— What is required —
Go through the lines below and repeat each one exactly, skipping pictures.

──────── Information provided ────────

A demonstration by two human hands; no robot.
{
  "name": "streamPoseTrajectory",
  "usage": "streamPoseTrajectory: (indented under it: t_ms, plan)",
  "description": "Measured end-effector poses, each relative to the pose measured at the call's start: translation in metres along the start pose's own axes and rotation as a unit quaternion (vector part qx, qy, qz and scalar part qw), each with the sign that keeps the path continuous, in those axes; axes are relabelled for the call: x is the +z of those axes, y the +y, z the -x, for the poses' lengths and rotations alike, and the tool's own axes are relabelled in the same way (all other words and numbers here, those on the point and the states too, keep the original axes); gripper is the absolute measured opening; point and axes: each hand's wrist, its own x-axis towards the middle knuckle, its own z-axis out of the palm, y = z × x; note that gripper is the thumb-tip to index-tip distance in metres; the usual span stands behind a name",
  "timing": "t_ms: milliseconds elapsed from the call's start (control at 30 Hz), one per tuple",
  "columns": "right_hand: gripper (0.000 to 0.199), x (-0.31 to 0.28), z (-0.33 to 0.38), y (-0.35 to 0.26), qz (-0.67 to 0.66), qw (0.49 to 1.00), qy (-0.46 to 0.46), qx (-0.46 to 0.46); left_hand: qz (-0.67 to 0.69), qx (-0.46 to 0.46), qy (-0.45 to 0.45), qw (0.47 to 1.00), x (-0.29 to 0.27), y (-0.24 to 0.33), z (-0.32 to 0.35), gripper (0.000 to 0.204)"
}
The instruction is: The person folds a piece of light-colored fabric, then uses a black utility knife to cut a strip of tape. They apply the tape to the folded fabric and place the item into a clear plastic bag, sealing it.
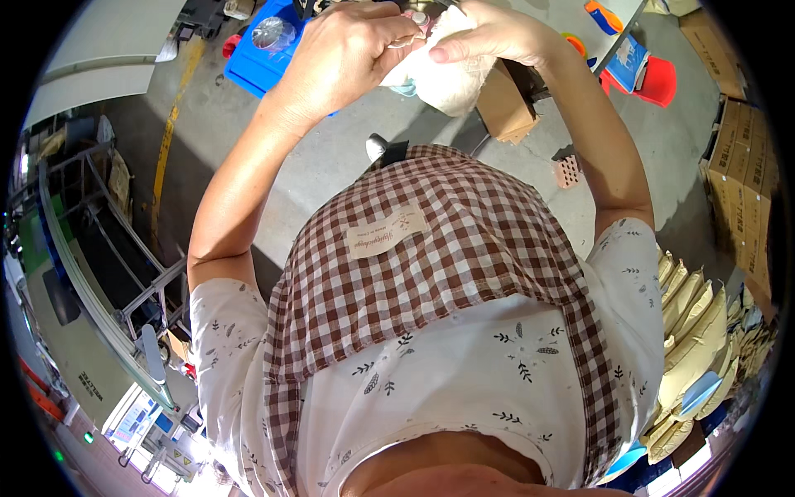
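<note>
Both my arms reach up to the top of the view, where a cream-coloured piece of cloth (451, 79) is bunched between my hands. My left hand (348, 54) is closed, its fingers pinching the cloth's left side. From the other side my right hand (509, 37) grips it, the thumb pressed on its top and the other fingers partly hidden behind. Between the hands shows a small pinkish thing (420, 18) that I cannot make out. A pale blue bit peeks out under the cloth. Below hangs my brown-and-white checked apron (431, 240).
A blue crate (257, 70) with a clear plastic item stands beyond my left forearm. Past the right hand are a cardboard box (505, 103), a red stool (658, 83) and a table edge. Stacked cartons (741, 182) and cream bags (691, 323) line the right; metal-framed equipment (108, 273) fills the left.
</note>
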Motion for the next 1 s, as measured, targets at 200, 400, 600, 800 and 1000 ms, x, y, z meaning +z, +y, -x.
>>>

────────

— Solution for this exercise —
A demonstration by two human hands; no robot.
{
  "name": "streamPoseTrajectory",
  "usage": "streamPoseTrajectory: (indented under it: t_ms, plan)",
  "description": "Measured end-effector poses, each relative to the pose measured at the call's start: translation in metres along the start pose's own axes and rotation as a unit quaternion (vector part qx, qy, qz and scalar part qw), each with the sign that keeps the path continuous, in those axes; axes are relabelled for the call: x is the +z of those axes, y the +y, z the -x, for the poses' lengths and rotations alike, and the tool's own axes are relabelled in the same way (all other words and numbers here, those on the point and the states too, keep the original axes); gripper is the absolute measured opening; point and axes: each hand's wrist, its own x-axis towards the middle knuckle, its own z-axis out of the palm, y = z × x; note that gripper is the thumb-tip to index-tip distance in metres; the usual span stands behind a name",
  "timing": "t_ms: milliseconds elapsed from the call's start (control at 30 Hz), one per tuple",
  "columns": "right_hand: gripper (0.000 to 0.199), x (-0.31 to 0.28), z (-0.33 to 0.38), y (-0.35 to 0.26), qz (-0.67 to 0.66), qw (0.49 to 1.00), qy (-0.46 to 0.46), qx (-0.46 to 0.46); left_hand: qz (-0.67 to 0.69), qx (-0.46 to 0.46), qy (-0.45 to 0.45), qw (0.47 to 1.00), x (-0.29 to 0.27), y (-0.24 to 0.33), z (-0.32 to 0.35), gripper (0.000 to 0.204)"
}
The instruction is: The person folds a piece of light-colored fabric, then uses a black utility knife to cut a strip of tape. They apply the tape to the folded fabric and place the item into a clear plastic bag, sealing it.
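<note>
Both my arms reach up to the top of the view, where a cream-coloured piece of cloth (451, 79) is bunched between my hands. My left hand (348, 54) is closed, its fingers pinching the cloth's left side. From the other side my right hand (509, 37) grips it, the thumb pressed on its top and the other fingers partly hidden behind. Between the hands shows a small pinkish thing (420, 18) that I cannot make out. A pale blue bit peeks out under the cloth. Below hangs my brown-and-white checked apron (431, 240).
A blue crate (257, 70) with a clear plastic item stands beyond my left forearm. Past the right hand are a cardboard box (505, 103), a red stool (658, 83) and a table edge. Stacked cartons (741, 182) and cream bags (691, 323) line the right; metal-framed equipment (108, 273) fills the left.
</note>
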Motion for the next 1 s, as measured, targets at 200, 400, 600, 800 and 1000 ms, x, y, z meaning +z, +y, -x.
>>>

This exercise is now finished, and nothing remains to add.